There are many people in McEwen who are being forced to pay unnecessary debts like this all the time. And it is not just the financial stress it is the emotional stress and the pain that they feel when they are being treated like criminals for something they have not done. It is an exact failure of this government and this government's ability to manage an economy and to manage a welfare system.

Some say that 20 per cent of these debts identified in the Centrelink data-matching system are wrong. That is 20 per cent. But who knows what the figure actually is. Even The Age's economics editor, Peter Martin, suggests the rate of mistakes in the initial letters could be as high as 90 per cent. Where is the government's apology on this? The system is flawed, yet the government has done nothing as usual.

Prime Minister Turnbull's former digital transformation chief, Paul Shelter, said that if Centrelink were a commercial company with a 20 percent failure rate it would be out of business. So why, exactly, are we expected to sit around and accept this abject failure? This is dealing with peoples' finances. It is dealing with people's budgets. It is jeopardising their mental health, their family relationships and their ability to stay afloat. It is unacceptable. These are law-abiding citizens paying debts that they do not owe, because they trust the government—which, as we have learnt, is a bad thing to do—because Centrelink's bureaucracy is too much to deal with and because, sometimes, the necessary records get lost in the system.

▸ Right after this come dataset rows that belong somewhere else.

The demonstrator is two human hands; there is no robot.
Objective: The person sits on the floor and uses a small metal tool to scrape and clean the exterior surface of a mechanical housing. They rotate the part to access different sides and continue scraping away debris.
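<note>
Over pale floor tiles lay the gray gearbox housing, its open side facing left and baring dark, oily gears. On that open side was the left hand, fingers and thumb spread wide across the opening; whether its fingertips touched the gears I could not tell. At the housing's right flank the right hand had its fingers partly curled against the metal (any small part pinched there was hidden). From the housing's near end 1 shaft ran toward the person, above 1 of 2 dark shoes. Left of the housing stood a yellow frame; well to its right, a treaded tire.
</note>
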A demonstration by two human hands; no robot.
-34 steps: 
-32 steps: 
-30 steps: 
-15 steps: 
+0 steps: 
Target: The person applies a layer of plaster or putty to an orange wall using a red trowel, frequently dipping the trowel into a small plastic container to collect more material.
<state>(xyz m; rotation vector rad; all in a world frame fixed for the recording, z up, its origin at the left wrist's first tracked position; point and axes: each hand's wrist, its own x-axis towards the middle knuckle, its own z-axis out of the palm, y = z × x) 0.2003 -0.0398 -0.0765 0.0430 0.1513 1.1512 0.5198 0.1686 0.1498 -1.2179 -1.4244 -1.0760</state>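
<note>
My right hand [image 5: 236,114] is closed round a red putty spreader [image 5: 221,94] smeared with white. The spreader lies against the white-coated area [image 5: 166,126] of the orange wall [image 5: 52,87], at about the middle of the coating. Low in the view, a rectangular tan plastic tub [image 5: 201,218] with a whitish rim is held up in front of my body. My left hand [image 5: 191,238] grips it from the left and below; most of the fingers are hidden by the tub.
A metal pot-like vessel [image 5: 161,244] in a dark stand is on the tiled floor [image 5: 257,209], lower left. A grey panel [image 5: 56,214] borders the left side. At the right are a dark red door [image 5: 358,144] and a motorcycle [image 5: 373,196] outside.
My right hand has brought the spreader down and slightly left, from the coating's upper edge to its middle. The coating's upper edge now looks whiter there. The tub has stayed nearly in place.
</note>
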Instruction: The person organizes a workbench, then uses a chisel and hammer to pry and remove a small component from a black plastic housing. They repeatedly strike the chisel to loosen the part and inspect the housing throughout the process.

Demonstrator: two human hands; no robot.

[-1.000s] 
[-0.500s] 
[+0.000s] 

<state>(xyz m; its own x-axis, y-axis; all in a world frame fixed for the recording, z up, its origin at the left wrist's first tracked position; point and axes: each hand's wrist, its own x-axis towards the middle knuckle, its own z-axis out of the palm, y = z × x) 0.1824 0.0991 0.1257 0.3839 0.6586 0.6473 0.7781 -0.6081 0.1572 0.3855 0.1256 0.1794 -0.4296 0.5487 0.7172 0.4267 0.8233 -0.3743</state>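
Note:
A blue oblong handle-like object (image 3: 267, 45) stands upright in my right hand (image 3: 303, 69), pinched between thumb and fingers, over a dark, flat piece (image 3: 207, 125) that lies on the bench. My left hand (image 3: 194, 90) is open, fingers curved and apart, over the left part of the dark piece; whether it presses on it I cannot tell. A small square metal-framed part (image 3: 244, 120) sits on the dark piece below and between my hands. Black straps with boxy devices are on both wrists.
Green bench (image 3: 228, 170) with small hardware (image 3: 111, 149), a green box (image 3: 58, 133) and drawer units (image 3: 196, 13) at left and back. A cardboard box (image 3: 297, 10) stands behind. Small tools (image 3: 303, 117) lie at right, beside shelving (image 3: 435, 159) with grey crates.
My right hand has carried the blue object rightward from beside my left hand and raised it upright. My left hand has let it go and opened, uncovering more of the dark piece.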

We have seen whistleblowers reveal the truth that the government is constantly trying to hide. We have been told that Centrelink staff are being ordered not to use records in Centrelink's possession to change the debt notices. We are told that Centrelink staff reviewed hundreds of debt notices and only found a few dozen were correct. We are also told that Centrelink staff were advised to only lightly assess the debt conclusions, letting most of them get through. What kind of system is this?

This government is trying to make money by scaring and harassing the people who can least afford it, and forcing the people of Australia to pay ridiculous debts that do not exist. Tell me, did the government also contact IBM to set up the robo-debt system? The whole mess seems pretty similar to the government's last debacle, which, of course, was the census. These kinds of avoidable mistakes have made constituents lose confidence in Centrelink to properly record and store the documentation they submit.

They have no confidence in getting timely service and attention, either in person or on the phone.

The Centrelink automated debt recovery system is, to put it simply, a catastrophe. The government is dragging innocent Australians into their absurd system, labelling them as fraudsters and expecting them to fork out thousands of dollars that they never owed. We are not going to stand by and let this havoc continue across my electorate. It is time the minister came out and apologised for his failings.